* WHAT NEEDS TO BE DONE *
Without the pictures, write the listing below out again, line for line.

* DATA EXCERPT *
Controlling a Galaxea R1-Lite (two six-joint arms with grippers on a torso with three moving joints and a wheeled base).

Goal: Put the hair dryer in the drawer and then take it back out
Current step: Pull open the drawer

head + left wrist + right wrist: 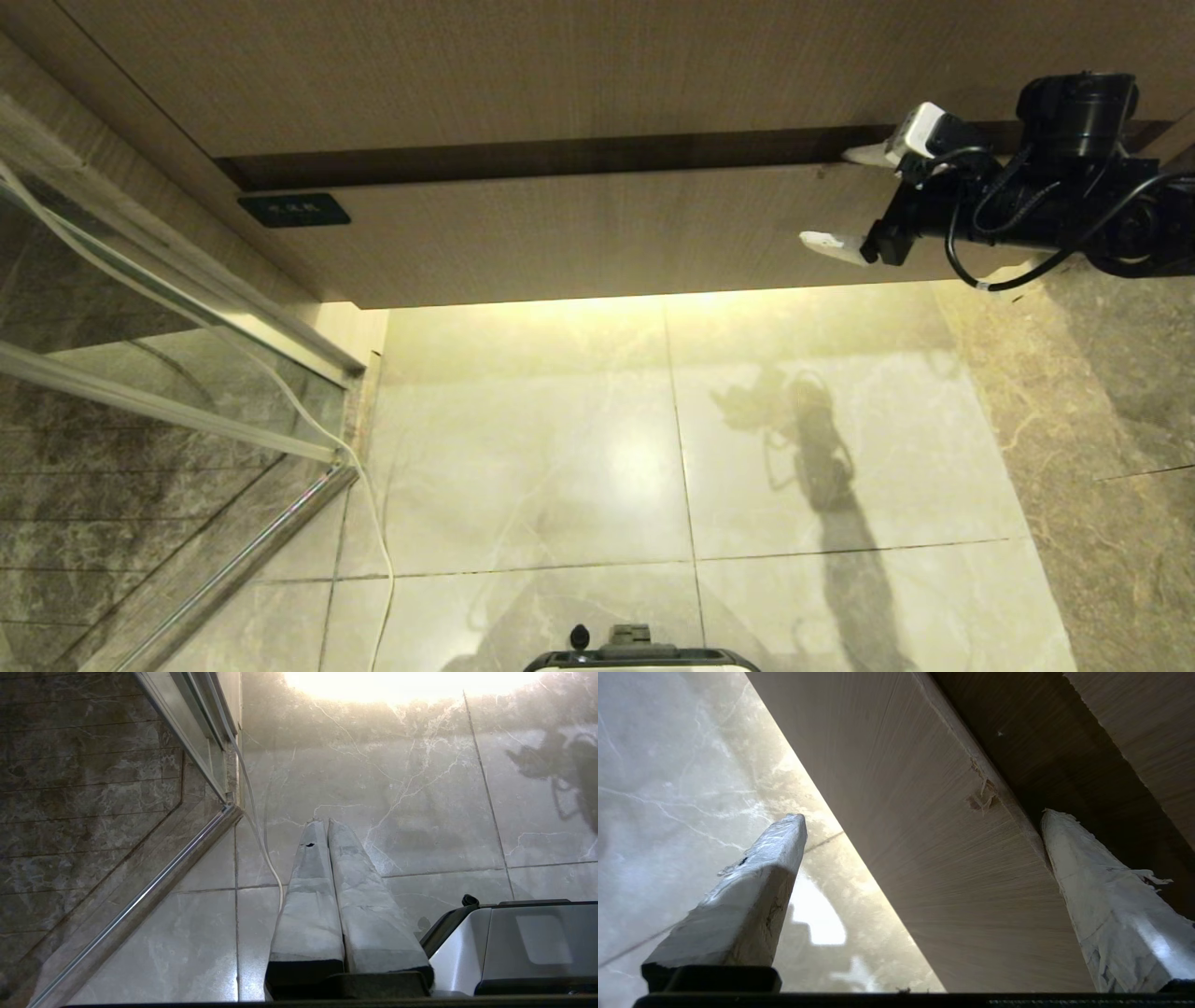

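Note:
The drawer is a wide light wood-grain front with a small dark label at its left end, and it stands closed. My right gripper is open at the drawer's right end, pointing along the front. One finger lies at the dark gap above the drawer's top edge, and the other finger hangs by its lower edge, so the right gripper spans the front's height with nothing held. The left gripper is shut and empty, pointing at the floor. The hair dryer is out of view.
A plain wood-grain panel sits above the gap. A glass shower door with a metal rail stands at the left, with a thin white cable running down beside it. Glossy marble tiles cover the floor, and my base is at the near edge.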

* ANSWER AREA *
Controlling a Galaxea R1-Lite (two six-joint arms with grippers on a torso with three moving joints and a wheeled base).

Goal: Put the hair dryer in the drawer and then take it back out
Current step: Pull open the drawer

head + left wrist + right wrist: 

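Note:
The drawer is a wide light wood-grain front with a small dark label at its left end, and it stands closed. My right gripper is open at the drawer's right end, pointing along the front. One finger lies at the dark gap above the drawer's top edge, and the other finger hangs by its lower edge, so the right gripper spans the front's height with nothing held. The left gripper is shut and empty, pointing at the floor. The hair dryer is out of view.
A plain wood-grain panel sits above the gap. A glass shower door with a metal rail stands at the left, with a thin white cable running down beside it. Glossy marble tiles cover the floor, and my base is at the near edge.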

Nothing more is needed for this answer.